(TASK GOAL): In the listing below, print exactly the lines between the line holding "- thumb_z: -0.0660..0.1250" and the line holding "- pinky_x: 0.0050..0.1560", inclusive, and no more.

Segment Start: COLLECTED MATERIAL

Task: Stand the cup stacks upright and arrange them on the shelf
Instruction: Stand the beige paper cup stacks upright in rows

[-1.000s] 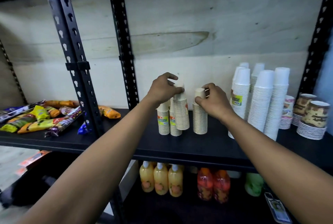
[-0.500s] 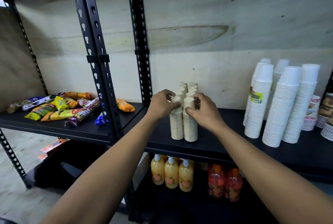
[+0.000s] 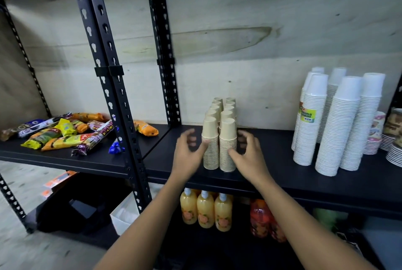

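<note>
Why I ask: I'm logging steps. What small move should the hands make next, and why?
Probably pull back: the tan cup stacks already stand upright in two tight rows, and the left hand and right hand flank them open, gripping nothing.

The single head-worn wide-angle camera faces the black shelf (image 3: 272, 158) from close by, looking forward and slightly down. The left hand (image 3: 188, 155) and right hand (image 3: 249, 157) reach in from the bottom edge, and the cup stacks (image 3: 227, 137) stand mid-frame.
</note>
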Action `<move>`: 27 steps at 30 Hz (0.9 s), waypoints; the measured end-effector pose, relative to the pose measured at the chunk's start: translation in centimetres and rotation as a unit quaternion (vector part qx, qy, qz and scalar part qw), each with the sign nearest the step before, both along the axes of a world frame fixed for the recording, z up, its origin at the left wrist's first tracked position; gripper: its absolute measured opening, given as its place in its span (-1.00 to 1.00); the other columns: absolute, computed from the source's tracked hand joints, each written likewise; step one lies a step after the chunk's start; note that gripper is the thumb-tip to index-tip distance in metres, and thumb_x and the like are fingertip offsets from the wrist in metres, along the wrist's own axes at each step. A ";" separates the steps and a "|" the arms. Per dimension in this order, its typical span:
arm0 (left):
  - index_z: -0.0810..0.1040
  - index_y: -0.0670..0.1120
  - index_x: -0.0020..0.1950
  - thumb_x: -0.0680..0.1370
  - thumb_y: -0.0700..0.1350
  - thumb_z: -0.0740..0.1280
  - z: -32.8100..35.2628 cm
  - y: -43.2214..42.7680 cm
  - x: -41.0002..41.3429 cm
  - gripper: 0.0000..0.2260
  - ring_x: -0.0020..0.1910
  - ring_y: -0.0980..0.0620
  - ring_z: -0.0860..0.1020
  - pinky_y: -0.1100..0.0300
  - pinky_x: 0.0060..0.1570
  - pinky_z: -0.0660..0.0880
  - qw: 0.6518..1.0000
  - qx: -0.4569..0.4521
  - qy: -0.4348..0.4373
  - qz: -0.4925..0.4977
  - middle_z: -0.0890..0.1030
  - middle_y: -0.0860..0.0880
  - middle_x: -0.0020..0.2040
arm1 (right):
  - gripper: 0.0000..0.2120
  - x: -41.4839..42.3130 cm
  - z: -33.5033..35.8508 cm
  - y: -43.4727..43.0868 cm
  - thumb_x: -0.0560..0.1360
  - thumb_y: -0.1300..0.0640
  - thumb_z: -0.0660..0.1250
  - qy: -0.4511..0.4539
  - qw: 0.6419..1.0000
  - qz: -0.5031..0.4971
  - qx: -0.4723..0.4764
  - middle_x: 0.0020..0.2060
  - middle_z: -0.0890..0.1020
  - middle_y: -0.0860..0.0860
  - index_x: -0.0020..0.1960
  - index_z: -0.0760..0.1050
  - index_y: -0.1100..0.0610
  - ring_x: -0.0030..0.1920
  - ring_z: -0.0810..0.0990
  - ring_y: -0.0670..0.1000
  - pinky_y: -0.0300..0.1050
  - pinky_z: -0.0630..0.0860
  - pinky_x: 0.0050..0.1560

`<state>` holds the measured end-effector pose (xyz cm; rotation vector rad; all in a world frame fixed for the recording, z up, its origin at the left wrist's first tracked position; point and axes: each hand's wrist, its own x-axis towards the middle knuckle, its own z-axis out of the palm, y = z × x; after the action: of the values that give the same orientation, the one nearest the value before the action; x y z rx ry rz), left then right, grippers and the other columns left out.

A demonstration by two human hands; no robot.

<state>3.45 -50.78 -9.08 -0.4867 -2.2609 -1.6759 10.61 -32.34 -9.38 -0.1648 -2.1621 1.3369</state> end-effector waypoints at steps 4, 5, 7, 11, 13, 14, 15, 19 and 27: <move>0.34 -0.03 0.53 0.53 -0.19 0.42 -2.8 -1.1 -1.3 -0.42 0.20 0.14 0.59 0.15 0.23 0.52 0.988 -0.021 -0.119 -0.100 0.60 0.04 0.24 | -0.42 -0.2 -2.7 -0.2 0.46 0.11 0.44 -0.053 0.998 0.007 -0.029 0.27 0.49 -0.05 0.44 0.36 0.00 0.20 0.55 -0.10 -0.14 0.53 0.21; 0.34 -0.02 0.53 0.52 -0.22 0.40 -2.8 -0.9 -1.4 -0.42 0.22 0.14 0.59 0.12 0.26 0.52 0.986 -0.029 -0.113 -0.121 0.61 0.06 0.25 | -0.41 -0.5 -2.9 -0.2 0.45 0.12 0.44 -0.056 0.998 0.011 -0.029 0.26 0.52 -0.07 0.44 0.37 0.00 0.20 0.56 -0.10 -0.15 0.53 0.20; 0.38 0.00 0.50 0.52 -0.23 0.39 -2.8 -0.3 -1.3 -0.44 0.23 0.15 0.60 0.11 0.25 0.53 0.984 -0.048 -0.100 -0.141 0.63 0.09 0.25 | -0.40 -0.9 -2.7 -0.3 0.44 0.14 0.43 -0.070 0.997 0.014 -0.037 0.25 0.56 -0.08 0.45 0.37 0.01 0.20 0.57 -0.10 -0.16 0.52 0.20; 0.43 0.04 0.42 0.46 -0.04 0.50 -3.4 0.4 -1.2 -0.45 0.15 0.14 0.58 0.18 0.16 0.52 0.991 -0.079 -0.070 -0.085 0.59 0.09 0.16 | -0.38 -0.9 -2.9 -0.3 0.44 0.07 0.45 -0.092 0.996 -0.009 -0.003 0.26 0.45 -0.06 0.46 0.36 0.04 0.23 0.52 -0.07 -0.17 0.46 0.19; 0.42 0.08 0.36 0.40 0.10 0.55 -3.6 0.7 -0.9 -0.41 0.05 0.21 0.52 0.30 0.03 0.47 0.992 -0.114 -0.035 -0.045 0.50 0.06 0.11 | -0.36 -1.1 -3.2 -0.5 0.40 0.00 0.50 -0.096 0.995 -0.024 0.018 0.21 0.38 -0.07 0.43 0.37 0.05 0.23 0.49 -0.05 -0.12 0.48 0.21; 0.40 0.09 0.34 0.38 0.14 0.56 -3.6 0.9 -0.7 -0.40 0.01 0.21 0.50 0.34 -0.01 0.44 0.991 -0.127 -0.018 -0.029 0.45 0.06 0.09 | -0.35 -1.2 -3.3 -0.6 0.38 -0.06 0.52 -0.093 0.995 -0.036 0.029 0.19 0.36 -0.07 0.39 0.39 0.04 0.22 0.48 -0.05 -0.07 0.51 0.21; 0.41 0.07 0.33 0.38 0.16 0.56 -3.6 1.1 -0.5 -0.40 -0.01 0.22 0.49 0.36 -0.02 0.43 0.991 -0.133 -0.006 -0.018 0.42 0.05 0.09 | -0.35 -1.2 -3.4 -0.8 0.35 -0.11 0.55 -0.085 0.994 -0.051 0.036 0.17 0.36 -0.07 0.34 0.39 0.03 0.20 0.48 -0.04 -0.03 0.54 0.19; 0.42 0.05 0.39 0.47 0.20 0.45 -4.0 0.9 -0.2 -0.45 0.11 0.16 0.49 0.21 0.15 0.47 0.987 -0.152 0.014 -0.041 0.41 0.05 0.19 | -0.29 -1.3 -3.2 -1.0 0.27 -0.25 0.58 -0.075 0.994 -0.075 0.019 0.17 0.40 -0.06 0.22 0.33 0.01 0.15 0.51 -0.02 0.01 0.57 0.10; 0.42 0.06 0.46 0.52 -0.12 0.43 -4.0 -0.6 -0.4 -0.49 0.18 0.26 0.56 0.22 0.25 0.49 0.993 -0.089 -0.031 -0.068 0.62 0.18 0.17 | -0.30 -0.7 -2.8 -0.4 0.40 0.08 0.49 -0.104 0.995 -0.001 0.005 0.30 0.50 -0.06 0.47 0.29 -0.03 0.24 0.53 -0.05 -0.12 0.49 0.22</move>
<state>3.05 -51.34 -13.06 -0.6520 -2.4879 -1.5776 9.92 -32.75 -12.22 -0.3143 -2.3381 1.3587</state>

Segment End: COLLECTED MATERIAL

(SOLUTION TO THIS PROBLEM):
  - thumb_z: -0.0660..0.1250
  - qy: -0.4511..0.4539
  - qw: 0.6419..1.0000
  - qz: -0.5031..0.4971
  - qx: -0.4723..0.4764
  - middle_x: 0.0020..0.2060
  - middle_z: -0.0890..0.1020
  - middle_y: -0.0860..0.0860
  - index_x: -0.0020..0.1960
  - index_z: -0.0760..0.1050
  - index_y: -0.1100..0.0610
  - ring_x: -0.0030..0.1920
  - ring_z: -0.0810..0.0990
  - ring_y: -0.0670..0.1000
  - pinky_y: -0.0300..0.1050
  - pinky_z: -0.0630..0.0860
  - pinky_x: 0.0050..0.1560

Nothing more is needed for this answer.